ABOUT THIS EXERCISE: Where a picture shows up in the listing below, omit it and output the rest exactly.

#####

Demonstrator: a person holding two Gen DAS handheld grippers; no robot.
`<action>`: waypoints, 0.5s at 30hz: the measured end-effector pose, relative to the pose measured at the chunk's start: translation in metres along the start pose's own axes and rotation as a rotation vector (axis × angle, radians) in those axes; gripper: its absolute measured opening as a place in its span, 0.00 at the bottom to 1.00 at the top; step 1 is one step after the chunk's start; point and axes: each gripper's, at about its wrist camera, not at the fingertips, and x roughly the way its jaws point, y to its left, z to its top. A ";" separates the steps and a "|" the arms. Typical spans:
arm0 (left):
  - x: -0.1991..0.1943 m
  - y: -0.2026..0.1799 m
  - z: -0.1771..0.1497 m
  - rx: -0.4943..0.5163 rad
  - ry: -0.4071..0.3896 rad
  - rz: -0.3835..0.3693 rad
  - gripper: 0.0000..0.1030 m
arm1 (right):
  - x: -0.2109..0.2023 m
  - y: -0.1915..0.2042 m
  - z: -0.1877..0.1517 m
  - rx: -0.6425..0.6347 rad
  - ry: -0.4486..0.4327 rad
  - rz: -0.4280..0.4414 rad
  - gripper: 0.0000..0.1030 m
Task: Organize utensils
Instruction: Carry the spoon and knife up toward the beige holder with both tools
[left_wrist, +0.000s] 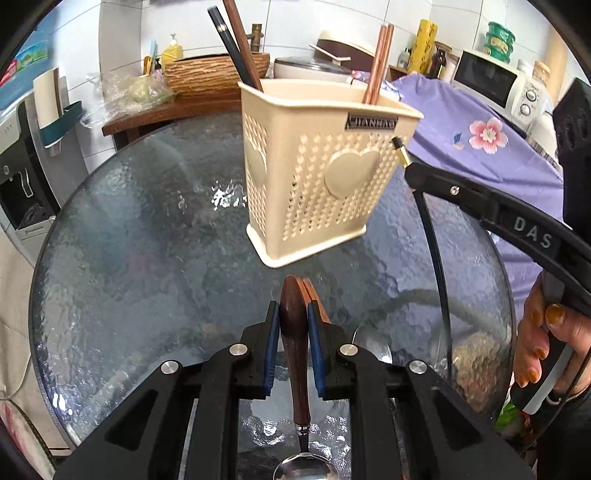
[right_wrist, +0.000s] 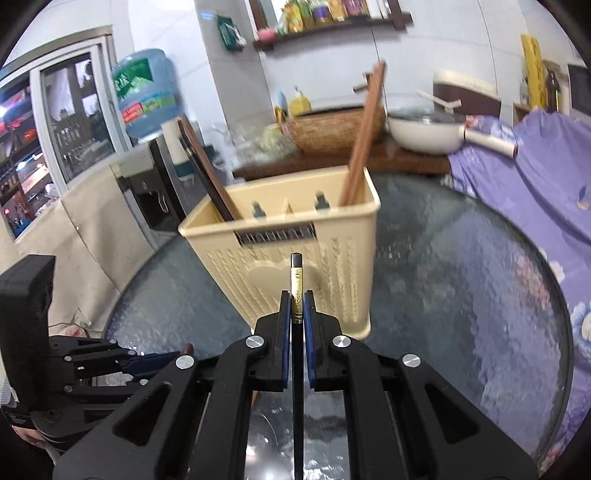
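Note:
A cream plastic utensil holder (left_wrist: 314, 166) with heart shapes stands on the round glass table (left_wrist: 147, 240). Dark chopsticks (left_wrist: 236, 44) lean in its left part and brown chopsticks (left_wrist: 378, 62) in its right part. My left gripper (left_wrist: 293, 310) is shut on the wooden handle of a spoon (left_wrist: 293, 332), whose metal bowl (left_wrist: 304, 469) points back toward the camera, just in front of the holder. My right gripper (right_wrist: 296, 299) is shut on a black chopstick with a gold band (right_wrist: 296, 288), its tip close to the holder's front wall (right_wrist: 288, 266). It shows at the right of the left wrist view (left_wrist: 400, 153).
Behind the table a wooden counter (left_wrist: 166, 110) carries a woven basket (left_wrist: 207, 74), a white pot (right_wrist: 421, 129) and a microwave (left_wrist: 495, 81). A purple flowered cloth (left_wrist: 480, 133) lies at the right. A water dispenser (right_wrist: 147, 96) stands at the left.

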 end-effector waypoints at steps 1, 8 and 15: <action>-0.003 0.001 0.001 -0.003 -0.008 -0.002 0.15 | -0.004 0.003 0.002 -0.006 -0.017 0.000 0.07; -0.022 0.001 0.007 -0.006 -0.061 -0.003 0.14 | -0.021 0.012 0.013 -0.011 -0.074 0.011 0.07; -0.042 -0.002 0.012 -0.002 -0.111 -0.014 0.14 | -0.046 0.015 0.019 -0.026 -0.107 0.033 0.07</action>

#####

EXERCISE OUTPUT:
Demonstrator: a person holding two Gen DAS handheld grippers; no robot.
`<action>`: waypoints, 0.5s at 30hz: the measured end-effector pose, relative to the pose measured at the chunk's start: translation in metres along the start pose's own axes and rotation as a rotation vector (axis × angle, radians) in those axes; gripper: its absolute measured opening as a place in its span, 0.00 at the bottom to 1.00 at the top; step 1 is one step after the chunk's start; point and axes: each gripper's, at about its wrist camera, not at the fingertips, and x roughly the way its jaws point, y to its left, z to its top. A ";" separates the steps and a "|" the arms. Typical spans:
arm0 (left):
  - x: -0.1991..0.1943 m
  - y: -0.2026..0.1799 m
  - z: -0.1771..0.1497 m
  - rx: -0.4943..0.5163 rad
  - ry: -0.4071..0.3896 rad
  - rz: -0.3835..0.3693 rad
  - gripper: 0.0000..0.1030 m
arm1 (right):
  - x: -0.2109..0.2023 m
  - y: -0.1915..0.2042 m
  - z: -0.1877..0.1517 m
  - rx: -0.6425..0.6347 rad
  - ry: -0.4486..0.4327 rad
  - rz: -0.4280..0.4414 rad
  - gripper: 0.0000..0.1030 m
Task: Organize utensils
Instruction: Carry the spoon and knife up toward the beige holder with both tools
[left_wrist, +0.000s] 
[right_wrist, +0.000s] 
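Note:
A cream plastic utensil holder (left_wrist: 314, 166) with heart shapes stands on the round glass table (left_wrist: 147, 240). Dark chopsticks (left_wrist: 236, 44) lean in its left part and brown chopsticks (left_wrist: 378, 62) in its right part. My left gripper (left_wrist: 293, 310) is shut on the wooden handle of a spoon (left_wrist: 293, 332), whose metal bowl (left_wrist: 304, 469) points back toward the camera, just in front of the holder. My right gripper (right_wrist: 296, 299) is shut on a black chopstick with a gold band (right_wrist: 296, 288), its tip close to the holder's front wall (right_wrist: 288, 266). It shows at the right of the left wrist view (left_wrist: 400, 153).
Behind the table a wooden counter (left_wrist: 166, 110) carries a woven basket (left_wrist: 207, 74), a white pot (right_wrist: 421, 129) and a microwave (left_wrist: 495, 81). A purple flowered cloth (left_wrist: 480, 133) lies at the right. A water dispenser (right_wrist: 147, 96) stands at the left.
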
 end-effector waypoints at steps 1, 8 and 15: <action>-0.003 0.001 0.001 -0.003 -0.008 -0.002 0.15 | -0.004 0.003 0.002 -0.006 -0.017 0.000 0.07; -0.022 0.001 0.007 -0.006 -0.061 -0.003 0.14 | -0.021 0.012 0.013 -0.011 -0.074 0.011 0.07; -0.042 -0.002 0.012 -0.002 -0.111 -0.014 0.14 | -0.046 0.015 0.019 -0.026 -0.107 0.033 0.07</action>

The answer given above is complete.